# What the exercise asks:
Scan the data below for lines holding the word "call", and copy each line found.
++++ Provided information ++++
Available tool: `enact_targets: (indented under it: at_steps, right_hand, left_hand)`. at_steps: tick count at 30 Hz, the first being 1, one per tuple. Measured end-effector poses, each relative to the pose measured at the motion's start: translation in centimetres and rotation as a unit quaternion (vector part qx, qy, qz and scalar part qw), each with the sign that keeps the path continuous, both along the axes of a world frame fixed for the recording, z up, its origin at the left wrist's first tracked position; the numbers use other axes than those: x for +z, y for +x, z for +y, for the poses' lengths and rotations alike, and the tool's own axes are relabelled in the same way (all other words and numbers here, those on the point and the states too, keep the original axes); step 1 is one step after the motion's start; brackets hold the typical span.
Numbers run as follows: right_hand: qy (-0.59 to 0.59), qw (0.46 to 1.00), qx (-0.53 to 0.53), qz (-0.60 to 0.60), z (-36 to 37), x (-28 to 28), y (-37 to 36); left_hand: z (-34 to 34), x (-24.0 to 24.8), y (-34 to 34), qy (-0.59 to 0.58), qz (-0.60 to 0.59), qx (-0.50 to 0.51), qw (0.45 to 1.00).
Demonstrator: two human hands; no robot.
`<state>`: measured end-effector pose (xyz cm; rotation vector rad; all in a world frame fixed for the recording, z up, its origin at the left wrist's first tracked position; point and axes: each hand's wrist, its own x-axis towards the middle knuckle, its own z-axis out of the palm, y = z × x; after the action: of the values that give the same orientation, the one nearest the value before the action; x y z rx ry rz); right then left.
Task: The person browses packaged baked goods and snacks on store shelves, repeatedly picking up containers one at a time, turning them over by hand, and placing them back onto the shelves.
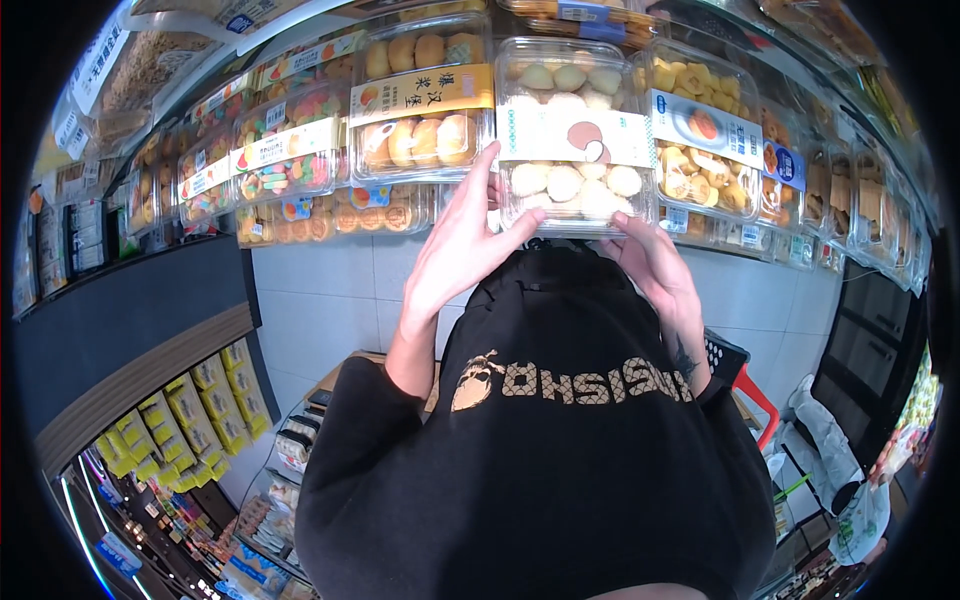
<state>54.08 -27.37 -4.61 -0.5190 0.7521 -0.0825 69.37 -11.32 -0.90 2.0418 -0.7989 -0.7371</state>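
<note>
Both my hands hold a clear plastic box of pale round pastries (563, 182) with a white paper band across its lid. My left hand (447, 243) is closed on its near left corner, fingers up along the side and thumb over the front edge. At the near right corner my right hand (657, 262) grips with its thumb on top; its other fingers are mostly hidden beneath. Left of the box stands a pack of golden buns (415, 140) with a yellow band. On the right is a box of yellow snack pieces (690, 175) with a blue-grey band.
Boxes of colourful sweets (290, 185) line the display further left, with round biscuits (372, 216) below. More packs (868, 200) run along the right. A black basket with a red handle (752, 395) is behind my right arm. Yellow packs (165, 430) hang at lower left.
</note>
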Motion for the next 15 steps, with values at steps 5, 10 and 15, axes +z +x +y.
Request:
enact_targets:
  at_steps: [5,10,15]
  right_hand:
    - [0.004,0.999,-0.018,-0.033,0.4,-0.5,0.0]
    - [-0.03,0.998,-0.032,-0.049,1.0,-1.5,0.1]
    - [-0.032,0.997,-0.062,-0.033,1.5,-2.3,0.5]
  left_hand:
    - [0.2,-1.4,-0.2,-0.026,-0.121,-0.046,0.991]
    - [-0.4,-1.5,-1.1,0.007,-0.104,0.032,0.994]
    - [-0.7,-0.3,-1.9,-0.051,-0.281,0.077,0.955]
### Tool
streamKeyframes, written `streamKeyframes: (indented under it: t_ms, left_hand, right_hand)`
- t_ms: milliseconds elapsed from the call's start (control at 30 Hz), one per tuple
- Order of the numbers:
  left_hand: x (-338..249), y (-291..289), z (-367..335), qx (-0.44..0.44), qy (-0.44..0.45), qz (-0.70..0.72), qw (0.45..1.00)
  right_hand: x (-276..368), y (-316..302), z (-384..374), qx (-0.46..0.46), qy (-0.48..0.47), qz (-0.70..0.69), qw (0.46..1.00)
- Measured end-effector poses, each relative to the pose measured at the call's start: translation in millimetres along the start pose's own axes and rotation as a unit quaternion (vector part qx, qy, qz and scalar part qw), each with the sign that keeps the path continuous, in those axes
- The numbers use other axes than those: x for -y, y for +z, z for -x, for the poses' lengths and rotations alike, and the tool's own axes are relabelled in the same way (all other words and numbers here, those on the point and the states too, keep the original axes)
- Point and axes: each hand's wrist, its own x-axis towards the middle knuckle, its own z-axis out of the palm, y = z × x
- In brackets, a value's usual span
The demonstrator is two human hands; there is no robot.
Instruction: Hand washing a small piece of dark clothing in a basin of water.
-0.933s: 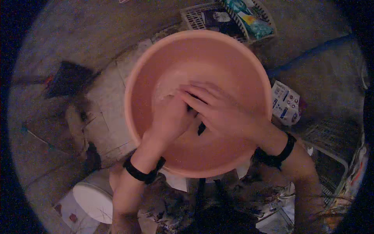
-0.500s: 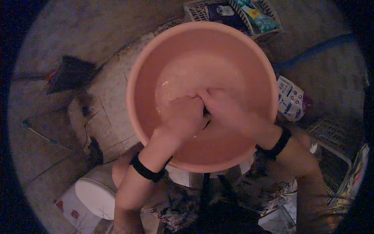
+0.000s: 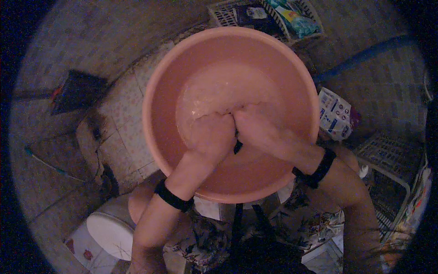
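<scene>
A large round pink basin [image 3: 147, 109] stands in front of me with cloudy water [image 3: 223, 86] in it. Inside, my left hand [image 3: 211, 136] and my right hand [image 3: 259, 127] are both closed, knuckles side by side at the water. Between them and just below shows a small dark scrap [image 3: 237, 146], perhaps the end of something soft. What the fingers grip is mostly hidden by the hands. Each wrist wears a black band.
White plastic baskets [image 3: 292, 41] with packages stand behind the basin. Right of it are a white printed bag [image 3: 335, 114], a crate [image 3: 383, 157] and a blue hose [image 3: 365, 57]. A dark dustpan [image 3: 80, 91] is at left, a white round lid [image 3: 109, 235] at lower left.
My fists have pressed closer together, and the right one has come slightly down and left. The dark scrap below them shows more plainly. The whole view has shifted slightly.
</scene>
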Motion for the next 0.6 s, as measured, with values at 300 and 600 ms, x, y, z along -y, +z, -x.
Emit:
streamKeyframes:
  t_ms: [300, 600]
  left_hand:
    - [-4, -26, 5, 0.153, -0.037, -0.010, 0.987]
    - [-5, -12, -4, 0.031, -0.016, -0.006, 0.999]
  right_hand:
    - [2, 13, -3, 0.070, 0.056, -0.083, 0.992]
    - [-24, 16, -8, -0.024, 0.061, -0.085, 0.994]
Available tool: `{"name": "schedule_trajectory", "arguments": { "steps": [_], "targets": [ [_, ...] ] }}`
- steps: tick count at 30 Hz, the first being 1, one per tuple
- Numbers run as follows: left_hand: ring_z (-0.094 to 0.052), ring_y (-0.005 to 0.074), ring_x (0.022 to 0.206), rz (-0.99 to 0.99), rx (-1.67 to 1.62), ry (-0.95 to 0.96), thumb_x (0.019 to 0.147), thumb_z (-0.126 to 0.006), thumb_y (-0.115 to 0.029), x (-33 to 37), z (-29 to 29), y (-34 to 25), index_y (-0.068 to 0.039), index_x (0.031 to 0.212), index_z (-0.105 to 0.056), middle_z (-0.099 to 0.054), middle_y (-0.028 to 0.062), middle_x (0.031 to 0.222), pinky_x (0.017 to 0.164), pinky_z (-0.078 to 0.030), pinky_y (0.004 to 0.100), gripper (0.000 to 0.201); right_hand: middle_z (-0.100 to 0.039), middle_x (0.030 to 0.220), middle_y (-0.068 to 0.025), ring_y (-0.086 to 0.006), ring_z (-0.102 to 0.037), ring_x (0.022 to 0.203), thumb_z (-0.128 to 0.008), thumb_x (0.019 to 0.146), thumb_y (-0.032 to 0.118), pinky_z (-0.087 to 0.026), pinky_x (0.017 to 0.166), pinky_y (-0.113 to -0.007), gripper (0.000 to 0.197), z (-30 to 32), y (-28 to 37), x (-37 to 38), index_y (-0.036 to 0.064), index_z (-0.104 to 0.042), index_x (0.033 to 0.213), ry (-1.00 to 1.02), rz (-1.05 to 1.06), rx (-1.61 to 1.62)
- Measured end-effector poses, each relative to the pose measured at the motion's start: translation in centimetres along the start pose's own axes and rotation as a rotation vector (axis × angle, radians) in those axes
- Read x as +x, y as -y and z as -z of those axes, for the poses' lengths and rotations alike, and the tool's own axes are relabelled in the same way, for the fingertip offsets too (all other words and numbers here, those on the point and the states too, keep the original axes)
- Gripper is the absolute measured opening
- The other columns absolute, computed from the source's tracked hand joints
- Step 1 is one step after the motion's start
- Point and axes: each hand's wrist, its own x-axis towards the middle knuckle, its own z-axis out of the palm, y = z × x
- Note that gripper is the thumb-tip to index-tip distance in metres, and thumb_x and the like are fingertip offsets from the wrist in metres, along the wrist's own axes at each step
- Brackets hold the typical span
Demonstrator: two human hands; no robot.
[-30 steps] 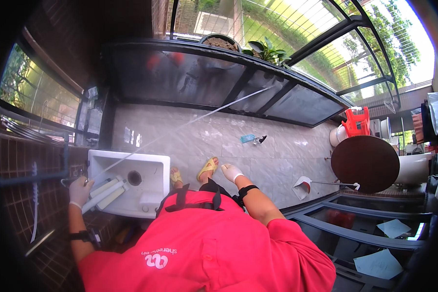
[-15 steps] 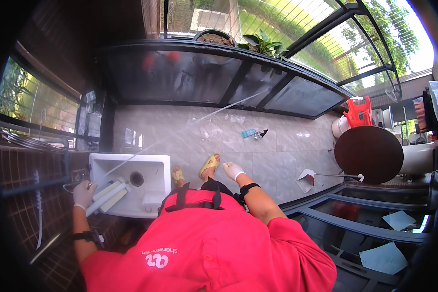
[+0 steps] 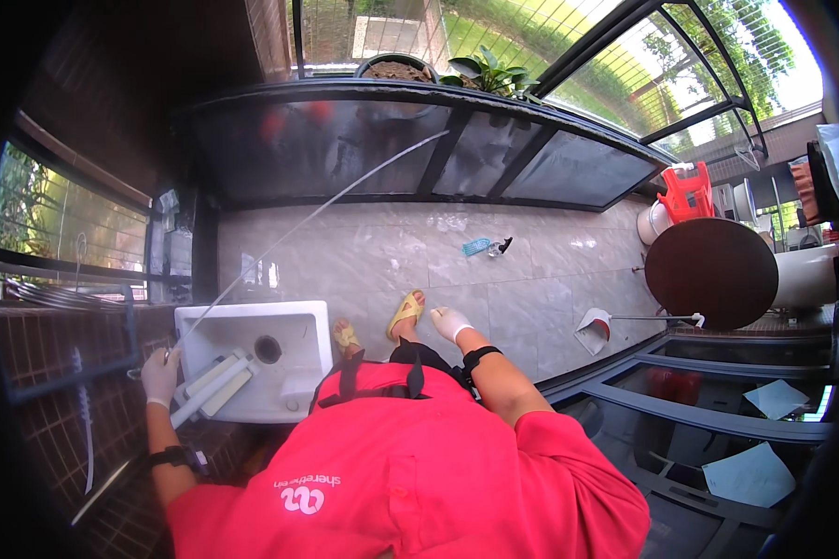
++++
# Response to the task:
- t_ms: milliseconds elapsed from the call's start (control at 30 Hz), one per tuple
- Measured end-effector poses, each relative to the pose measured at the call's start: translation in millimetres along the start pose's own axes and rotation as a unit quaternion (vector part qx, qy, qz and scalar part qw), each with the sign that keeps the path continuous, in those axes

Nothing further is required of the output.